Can we live without a functional renin-angiotensin system?

1. In mice, inactivation of any of the components of the renin-angiotensin system (i.e. renin, angiotensin-converting enzyme, angiotensinogen and AT1 receptor) is dispensable for survival at birth. Animals can survive although they are more sensitive to salt depletion than the wild type mice. 2. Renal tubular dysgenesis (RTD) is a human disease consisting of severe abnormalities of renal tubular development and resulting in profound anuria and perinatal death. 3. Familial RTD is an autosomal recessive disease due to genetic defects in any of the constituents of the renin system. 4. Complete gene inactivation of the renin system in RTD leads to neonatal anuria and death.
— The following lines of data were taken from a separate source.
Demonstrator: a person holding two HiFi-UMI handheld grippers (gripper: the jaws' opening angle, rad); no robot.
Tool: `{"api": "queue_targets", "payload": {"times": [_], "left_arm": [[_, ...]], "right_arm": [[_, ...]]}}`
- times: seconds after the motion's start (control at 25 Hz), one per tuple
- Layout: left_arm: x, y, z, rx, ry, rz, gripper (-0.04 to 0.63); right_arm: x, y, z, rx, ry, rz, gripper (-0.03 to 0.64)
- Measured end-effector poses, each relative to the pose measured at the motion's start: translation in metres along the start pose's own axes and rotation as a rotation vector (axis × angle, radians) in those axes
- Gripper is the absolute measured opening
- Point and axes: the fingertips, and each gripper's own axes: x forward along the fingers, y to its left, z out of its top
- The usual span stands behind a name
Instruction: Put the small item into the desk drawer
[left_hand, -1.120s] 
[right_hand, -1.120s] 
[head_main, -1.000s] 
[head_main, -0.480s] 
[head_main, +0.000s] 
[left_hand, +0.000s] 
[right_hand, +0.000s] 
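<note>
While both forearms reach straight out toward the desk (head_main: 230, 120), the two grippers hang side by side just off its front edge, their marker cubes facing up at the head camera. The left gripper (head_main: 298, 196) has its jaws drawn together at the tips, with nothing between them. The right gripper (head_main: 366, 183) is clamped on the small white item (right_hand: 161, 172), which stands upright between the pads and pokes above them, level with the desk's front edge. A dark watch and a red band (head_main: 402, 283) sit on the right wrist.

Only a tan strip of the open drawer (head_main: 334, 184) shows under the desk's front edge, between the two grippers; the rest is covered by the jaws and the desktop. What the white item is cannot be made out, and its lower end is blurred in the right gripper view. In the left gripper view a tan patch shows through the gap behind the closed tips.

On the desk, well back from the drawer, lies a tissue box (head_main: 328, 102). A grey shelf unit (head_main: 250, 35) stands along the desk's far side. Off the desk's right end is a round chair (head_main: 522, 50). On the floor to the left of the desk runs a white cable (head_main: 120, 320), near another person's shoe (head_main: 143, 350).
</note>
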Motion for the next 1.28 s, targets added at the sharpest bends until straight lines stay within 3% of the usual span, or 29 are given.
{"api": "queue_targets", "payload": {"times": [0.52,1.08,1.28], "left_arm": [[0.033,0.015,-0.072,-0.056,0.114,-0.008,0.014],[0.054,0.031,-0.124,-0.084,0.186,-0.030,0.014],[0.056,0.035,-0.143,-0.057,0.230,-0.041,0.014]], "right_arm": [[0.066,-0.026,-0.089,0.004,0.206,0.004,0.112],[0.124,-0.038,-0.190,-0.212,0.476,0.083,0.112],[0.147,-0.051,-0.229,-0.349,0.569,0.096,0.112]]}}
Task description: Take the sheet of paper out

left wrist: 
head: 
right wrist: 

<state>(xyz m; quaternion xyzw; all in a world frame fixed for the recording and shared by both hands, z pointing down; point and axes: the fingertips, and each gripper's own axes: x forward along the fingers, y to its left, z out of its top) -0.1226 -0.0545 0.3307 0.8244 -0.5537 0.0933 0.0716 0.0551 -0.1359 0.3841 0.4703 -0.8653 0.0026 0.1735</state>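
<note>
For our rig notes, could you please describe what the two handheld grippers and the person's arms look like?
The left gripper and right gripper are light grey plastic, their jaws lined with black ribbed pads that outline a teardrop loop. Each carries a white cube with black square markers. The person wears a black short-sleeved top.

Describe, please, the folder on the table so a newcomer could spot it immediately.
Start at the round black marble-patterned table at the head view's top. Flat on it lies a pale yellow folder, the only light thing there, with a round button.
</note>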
Proximal tubules are almost absent; renal artery hyperplasia is found in all cases of RTD. An intense stimulation of renin gene expression is noted in the kidney of patients with mutations affecting angiotensinogen, angiotensin-converting enzyme and AT1 receptor. 5. The more severe phenotype in humans than in mice devoid of a functional renin system may be attributable to the difference in nephrogenesis between mice and humans. In mice, nephrogenesis is completed 2 weeks after birth, whereas in humans it is completed before birth, at 38 weeks of gestation.